Caryer had a small stent inserted and a defibrillator installed in his chest and was released from the hospital July 2, eight days later.

Chain of survival

Worthington fire Chief Mark Zambito said department protocol calls for dispatching an engine crew and a medic crew for emergency calls such as Caryer’s.

For Caryer’s emergency, this included an engine crew of Pat Toole, Bob Zvansky and Billy Rings, supervised by Dyas, as well as a medic crew of Stewart, Chelsea Carothers and Eric Erhardt.

Caryer’s survival was no accident, Zambito said. It was a result of the precision and effectiveness of the "chain of survival" employed in Caryer’s situation.

The chain of survival consists of a multitude of steps that must be done quickly and efficiently to increase the likelihood that a cardiac patient survives, according to the American Heart Association. This includes activation of emergency response, high-quality CPR, defibrillation, advanced resuscitation, post-cardiac arrest care and recovery.

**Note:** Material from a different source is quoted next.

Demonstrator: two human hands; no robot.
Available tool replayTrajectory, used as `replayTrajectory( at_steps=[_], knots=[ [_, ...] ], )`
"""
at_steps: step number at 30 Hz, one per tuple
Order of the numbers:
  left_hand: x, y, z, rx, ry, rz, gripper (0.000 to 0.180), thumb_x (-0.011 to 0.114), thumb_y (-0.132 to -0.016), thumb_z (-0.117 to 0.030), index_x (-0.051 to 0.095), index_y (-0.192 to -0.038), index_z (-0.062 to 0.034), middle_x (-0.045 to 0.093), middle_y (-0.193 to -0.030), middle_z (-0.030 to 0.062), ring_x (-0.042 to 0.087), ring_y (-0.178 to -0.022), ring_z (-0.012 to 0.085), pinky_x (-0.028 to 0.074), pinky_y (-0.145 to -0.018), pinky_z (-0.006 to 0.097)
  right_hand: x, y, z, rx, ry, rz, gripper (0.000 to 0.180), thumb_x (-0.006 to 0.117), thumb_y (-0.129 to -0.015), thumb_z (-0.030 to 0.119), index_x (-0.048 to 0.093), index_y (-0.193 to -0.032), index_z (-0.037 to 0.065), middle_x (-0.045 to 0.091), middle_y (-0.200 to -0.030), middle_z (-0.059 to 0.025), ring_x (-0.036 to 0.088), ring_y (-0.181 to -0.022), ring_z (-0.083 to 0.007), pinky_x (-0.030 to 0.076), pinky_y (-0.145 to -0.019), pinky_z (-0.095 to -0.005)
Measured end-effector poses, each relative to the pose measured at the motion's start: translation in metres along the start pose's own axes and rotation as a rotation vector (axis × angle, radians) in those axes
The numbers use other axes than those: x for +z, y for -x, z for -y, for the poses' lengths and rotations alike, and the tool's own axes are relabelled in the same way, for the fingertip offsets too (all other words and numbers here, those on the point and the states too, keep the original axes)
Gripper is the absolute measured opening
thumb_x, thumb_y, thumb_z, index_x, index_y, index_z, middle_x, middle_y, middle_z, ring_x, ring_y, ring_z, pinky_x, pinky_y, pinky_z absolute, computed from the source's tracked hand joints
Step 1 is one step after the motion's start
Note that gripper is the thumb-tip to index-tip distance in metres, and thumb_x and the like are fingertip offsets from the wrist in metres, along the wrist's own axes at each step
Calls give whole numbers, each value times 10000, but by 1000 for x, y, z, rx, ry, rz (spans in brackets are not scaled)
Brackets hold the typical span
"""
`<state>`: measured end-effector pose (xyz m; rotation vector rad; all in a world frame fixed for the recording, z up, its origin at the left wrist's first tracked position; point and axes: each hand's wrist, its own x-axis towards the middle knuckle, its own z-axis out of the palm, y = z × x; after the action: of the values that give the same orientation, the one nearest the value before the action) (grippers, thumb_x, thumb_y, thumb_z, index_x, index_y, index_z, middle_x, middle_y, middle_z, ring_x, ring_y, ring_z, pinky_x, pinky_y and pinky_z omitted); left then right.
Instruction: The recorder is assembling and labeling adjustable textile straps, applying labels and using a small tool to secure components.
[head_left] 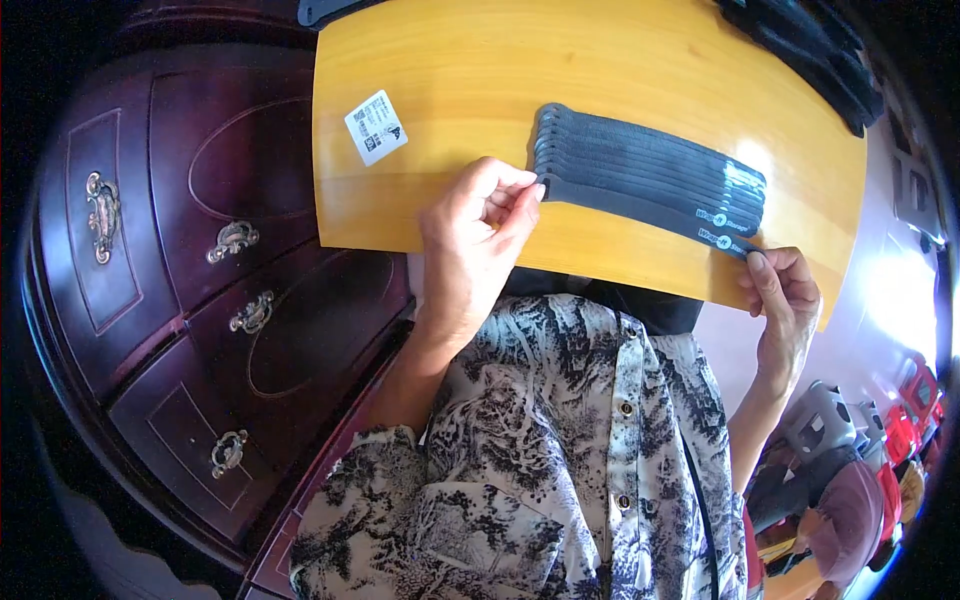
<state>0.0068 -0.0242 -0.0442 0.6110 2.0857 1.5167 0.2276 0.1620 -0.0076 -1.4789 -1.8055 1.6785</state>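
Note:
Several flat black straps (640, 155) lie overlapped in a fanned row on the yellow wooden table, rounded ends at the left and pale printing near the right ends. My left hand (472, 225) pinches the left end of the nearest strap (620, 207) between thumb and fingertips. At its other end, beside the printing, my right hand (785, 300) grips the same strap with the thumb on top. Between my hands this strap stretches along the near side of the row. Glare washes out part of the right ends.
A white printed label (376, 128) rests on the table (450, 60) at the left. Dark bundled items (810, 60) sit at the far right edge, another dark object (335, 10) at the far left corner. A dark red drawer cabinet (230, 180) stands left; caps (845, 510) pile up lower right.

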Motion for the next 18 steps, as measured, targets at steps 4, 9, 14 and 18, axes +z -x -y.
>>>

In Caryer’s situation, recreation center staff and good samaritans were able to attend to him quickly and stabilize him before first responders arrived, and Zambito said that made all the difference.

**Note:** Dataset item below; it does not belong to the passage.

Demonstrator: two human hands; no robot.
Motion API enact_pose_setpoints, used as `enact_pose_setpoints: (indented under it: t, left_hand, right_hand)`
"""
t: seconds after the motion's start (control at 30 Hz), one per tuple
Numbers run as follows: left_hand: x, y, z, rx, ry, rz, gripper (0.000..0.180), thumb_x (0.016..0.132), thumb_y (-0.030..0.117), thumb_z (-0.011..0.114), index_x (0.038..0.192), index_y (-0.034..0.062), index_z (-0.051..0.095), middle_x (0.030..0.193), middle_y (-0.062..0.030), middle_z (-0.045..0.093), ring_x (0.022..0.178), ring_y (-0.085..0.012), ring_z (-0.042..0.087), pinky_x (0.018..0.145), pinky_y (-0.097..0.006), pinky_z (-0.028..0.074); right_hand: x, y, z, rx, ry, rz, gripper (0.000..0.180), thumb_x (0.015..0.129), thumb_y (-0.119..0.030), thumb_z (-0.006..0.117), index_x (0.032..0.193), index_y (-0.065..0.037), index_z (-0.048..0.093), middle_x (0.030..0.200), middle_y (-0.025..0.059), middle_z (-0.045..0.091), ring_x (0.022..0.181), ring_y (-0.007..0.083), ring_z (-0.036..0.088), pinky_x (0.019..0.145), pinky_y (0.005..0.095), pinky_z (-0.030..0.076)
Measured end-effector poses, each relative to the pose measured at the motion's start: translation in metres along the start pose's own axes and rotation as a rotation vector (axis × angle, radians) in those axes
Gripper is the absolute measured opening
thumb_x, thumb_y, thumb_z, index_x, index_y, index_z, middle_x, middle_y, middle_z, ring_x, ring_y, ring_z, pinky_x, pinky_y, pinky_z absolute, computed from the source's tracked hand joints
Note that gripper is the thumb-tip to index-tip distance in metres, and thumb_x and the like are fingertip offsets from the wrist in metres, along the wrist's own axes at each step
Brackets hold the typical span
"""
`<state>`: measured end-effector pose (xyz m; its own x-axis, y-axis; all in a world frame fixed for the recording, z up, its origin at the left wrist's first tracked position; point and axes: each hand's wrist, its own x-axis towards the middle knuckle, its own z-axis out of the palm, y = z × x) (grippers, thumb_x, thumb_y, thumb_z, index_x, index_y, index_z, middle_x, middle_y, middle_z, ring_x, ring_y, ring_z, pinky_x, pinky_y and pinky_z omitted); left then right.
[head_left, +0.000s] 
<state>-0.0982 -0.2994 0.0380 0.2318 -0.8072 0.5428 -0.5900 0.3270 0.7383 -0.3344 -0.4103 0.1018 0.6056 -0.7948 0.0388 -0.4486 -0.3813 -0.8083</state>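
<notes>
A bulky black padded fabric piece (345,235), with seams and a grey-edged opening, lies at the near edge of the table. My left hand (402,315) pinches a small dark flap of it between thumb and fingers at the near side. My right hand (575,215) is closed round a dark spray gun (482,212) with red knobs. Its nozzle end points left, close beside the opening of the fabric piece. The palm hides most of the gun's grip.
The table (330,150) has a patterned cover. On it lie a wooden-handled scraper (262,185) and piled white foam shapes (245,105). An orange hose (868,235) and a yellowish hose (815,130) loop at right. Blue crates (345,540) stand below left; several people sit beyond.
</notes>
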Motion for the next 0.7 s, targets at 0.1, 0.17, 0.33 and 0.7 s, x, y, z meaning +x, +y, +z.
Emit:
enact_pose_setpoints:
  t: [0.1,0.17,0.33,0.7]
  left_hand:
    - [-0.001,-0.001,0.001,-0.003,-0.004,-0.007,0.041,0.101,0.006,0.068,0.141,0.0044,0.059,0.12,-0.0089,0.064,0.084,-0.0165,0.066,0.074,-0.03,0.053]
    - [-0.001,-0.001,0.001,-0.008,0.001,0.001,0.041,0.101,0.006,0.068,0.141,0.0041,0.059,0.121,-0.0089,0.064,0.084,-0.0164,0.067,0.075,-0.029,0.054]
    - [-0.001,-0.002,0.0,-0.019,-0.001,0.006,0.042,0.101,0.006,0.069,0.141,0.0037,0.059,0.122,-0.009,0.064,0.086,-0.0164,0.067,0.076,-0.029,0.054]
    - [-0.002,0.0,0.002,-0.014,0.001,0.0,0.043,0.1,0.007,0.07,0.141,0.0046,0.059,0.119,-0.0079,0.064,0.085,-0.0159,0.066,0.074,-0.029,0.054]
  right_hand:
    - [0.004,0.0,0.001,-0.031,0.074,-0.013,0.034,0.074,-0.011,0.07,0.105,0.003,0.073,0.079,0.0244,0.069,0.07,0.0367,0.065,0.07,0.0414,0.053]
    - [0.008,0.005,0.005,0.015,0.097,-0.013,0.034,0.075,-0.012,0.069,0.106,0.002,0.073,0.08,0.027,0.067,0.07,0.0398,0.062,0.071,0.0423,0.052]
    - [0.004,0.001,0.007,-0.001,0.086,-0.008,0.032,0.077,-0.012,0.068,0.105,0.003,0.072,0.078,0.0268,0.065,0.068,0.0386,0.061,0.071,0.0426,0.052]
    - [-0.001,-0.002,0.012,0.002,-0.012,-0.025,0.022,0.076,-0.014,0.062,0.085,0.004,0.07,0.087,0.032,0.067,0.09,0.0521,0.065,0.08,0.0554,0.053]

“They pretty much met every checkbox in that chain,” Zambito said. “By the time our guys got there, he was already breathing.”

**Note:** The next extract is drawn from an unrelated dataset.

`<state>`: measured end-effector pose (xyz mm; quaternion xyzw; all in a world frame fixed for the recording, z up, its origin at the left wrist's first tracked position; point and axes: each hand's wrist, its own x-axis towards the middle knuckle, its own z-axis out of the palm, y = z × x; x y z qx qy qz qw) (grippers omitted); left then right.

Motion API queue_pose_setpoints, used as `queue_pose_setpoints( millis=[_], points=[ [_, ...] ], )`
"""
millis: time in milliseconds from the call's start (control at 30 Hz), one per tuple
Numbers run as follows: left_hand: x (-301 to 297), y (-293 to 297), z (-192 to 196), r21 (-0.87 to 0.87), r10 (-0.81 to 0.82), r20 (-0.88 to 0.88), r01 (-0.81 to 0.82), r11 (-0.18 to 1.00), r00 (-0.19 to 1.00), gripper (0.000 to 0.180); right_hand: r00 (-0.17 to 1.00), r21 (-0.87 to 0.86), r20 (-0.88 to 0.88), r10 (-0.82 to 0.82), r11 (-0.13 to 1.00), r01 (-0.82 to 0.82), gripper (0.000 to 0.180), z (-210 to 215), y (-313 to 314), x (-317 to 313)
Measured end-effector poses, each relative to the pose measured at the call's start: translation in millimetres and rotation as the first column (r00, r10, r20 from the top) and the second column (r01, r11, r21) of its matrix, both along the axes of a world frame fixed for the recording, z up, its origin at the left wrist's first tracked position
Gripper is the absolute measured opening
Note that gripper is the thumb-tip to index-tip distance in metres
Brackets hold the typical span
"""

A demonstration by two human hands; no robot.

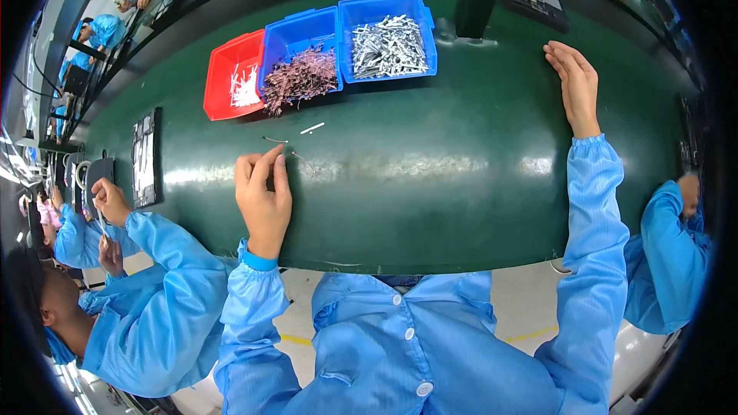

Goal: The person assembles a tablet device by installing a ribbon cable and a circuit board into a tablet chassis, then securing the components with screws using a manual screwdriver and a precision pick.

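Observation:
My left hand [265, 198] is low over the green table, its thumb and index fingertips close together as in a pinch. Whatever lies between them is too small to make out. Just beyond the fingertips is a short thin wire [274, 139], and a second fine wire with a reddish end [298, 157] lies to their right. A small white stick [314, 128] rests a little farther off. Far to the right, my right hand [576, 86] is held over the table with fingers stretched out and nothing in it.
Three bins stand at the back: a red one [217, 81] with white sticks, a blue one [301, 24] with brownish wire parts, and a blue one [384, 4] with silvery pieces. A dark post [478, 0] rises beside them. Black trays [157, 155] and co-workers [165, 292] flank me.

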<state>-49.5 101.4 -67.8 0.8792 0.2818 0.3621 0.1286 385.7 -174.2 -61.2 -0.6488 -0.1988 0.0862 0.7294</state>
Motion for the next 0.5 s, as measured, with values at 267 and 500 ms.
queue_pose_setpoints(
  millis=[267, 500],
  points=[
    [9, -1, 8, -0.195, -0.045, -0.027, 0.038, 0.98, 0.999, 0.014, 1.0, 0.002, 0.003, -0.012, 1.0, 0.012, 0.024, -2, -3, 3],
    [43, -27, 5, -0.582, -0.156, 0.23, 0.265, 0.769, 0.961, 0.006, 0.95, 0.012, 0.209, -0.231, 0.972, 0.234, 0.017, 3, 18, -46]
  ],
)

Once there, the Worthington Division of Fire & EMS – a department in which all members are certified EMTs, and many are paramedics – took over, Zambito said. When emergency personnel arrived, they quickly and efficiently provided Caryer advanced life support and transported him to the hospital, he said.

“The (recreation) center staff, they did the heavy lifting,” Zambito said.

He said HIPAA guidelines prevent him from elaborating more on the situation.

The biggest factor in determining life or death in these emergencies is time, Zambito said, and everyone who responded to Caryer that day made the most efficient use of it.

“Time is against you the second the person goes down,” Zambito said. “(It is) four to six minutes before you start having brain damage, so we want to get CPR going before that four-minute mark, whether it’s us or bystanders. It’s vital.”

First responders left the station at 8:37 a.m. after they were dispatched just a minute earlier, Stewart said. They arrived at the community center three minutes later at 8:40 a.m., and were on their way to Riverside Methodist with Caryer at 8:57 a.m.

Every second following "time zero" – the moment a patient goes into a cardiac arrest – is crucial, Stewart said.

"That's really when your clock is going to start ticking," he said.

Caryer said he is grateful for all the people who played a role saving his life that day.

“I had some people overachieving on my behalf,” he said. “Not only doing their job, but overachieving while they were doing it.”

A new perspective

Caryer said he was cleared of any restrictions by his doctor about a month after being discharged from the hospital and is back to himself, to the surprise of his friends.

“I’m virtually better than I ever was, except I’m a few months older,” he said. “ And that’s hard for my friends to believe because they know how serious it was.

“There’s been nothing that I’ve had that seems to be a consequence of what I went through.”

With this incident behind him, Caryer said, he has been a little calmer and taking things a little slower.

“I find myself being more patient with problems, more accepting of issues,” he said. “It’s not that I’ve changed totally, but there’s a significant shift.”

Caryer said he is back at the community center three to four times a week for exercise. His routine includes walking the track, doing floor exercises and riding a stationary bike.